Contesting this at a hearing, even if you were to lose, you would end up paying less than the original claim. These scammers invariably include costs/damages that are not allowed in a small claim. Unfortunately, most victims who get to this stage often capitulate because of irrational fears over their lack of knowledge of the legal system and pay up the inflated demands.

More often than not, a robustly defended claim will be discontinued when the roboclaim solicitors realise that they are not dealing with low hanging fruit on the gullible tree.
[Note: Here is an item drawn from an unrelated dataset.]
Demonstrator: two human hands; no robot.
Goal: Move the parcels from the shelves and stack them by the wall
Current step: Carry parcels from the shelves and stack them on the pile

It's just a pity that more victims of these scammers don't know or understand this.

You have already revealed this when you stated in your opening post:
Quote
I would never just willingly risk bailiffs/CCJs by just ignoring PCNs.
There is no way you can get a CCJ or have a bailiff knock at your door without going through a very thorough process. Despite the wording used in communications with these scammers, you would need to have a hearing in front of a judge, lose the claim and then ignore paying it within 30 days to actually get a CCJ on your record. Any CCJ paid within 30 days of judgment is automatically expunged from your record. The same gos for bailiffs. A CCJ for less than £600, unpaid for over 30 days will not qualify for a bailiff.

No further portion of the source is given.